After a while the 2nd popular search engine after Google, Yahoo also felt the need for efficient data storing for fast processing. Doug Cutting and Mike Cafarella took the concept of GFS and modified it and introduced HDFS or Hadoop Distributed File System, a distributed file-system that stores data on commodity machines, providing very high aggregate bandwidth across the cluster; in the year 2008 and they also included MapReduce for improved efficiency. In 2008 February, Yahoo moves its web index onto Hadoop.

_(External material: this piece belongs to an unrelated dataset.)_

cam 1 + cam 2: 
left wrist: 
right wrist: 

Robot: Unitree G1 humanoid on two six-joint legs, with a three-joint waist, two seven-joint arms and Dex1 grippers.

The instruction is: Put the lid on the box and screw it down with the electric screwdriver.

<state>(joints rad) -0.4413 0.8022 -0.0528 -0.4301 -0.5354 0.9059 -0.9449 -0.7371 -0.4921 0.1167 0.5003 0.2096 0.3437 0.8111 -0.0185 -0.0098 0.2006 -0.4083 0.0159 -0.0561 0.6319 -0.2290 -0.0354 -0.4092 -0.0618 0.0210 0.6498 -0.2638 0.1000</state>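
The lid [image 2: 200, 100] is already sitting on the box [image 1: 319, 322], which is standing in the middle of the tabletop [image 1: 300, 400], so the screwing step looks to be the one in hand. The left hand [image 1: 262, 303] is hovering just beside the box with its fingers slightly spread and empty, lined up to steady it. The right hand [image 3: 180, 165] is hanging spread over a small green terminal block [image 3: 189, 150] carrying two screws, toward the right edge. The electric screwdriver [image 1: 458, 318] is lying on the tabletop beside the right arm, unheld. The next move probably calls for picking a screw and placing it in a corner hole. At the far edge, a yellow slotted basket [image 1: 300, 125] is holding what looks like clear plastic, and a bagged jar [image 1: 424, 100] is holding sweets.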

On 19 February 2008, Yahoo! Inc. launched what they claimed was the world’s largest Hadoop production application. The Yahoo! Search Webmap is a Hadoop application that runs on a Linux cluster with more than 10,000 cores and produced data that was used in every Yahoo! web search query. There are multiple Hadoop clusters at Yahoo! and no HDFS file systems or MapReduce jobs are split across multiple data centers. Every Hadoop cluster node bootstraps the Linux image, including the Hadoop distribution. Work that the clusters perform is known to include the index calculations for the Yahoo! search engine. In June 2009, Yahoo! made the source code of its Hadoop version available to the open-source community.
In 2010, Facebook claimed that they had the largest Hadoop cluster in the world with 21PB (Peta Bytes) of storage. In June 2012, they announced the data had grown to 100 PB and later that year they announced that the data was growing by roughly half a PB per day.
As of 2013, Hadoop adoption had become widespread: more than half of the Fortune 50 companies used Hadoop.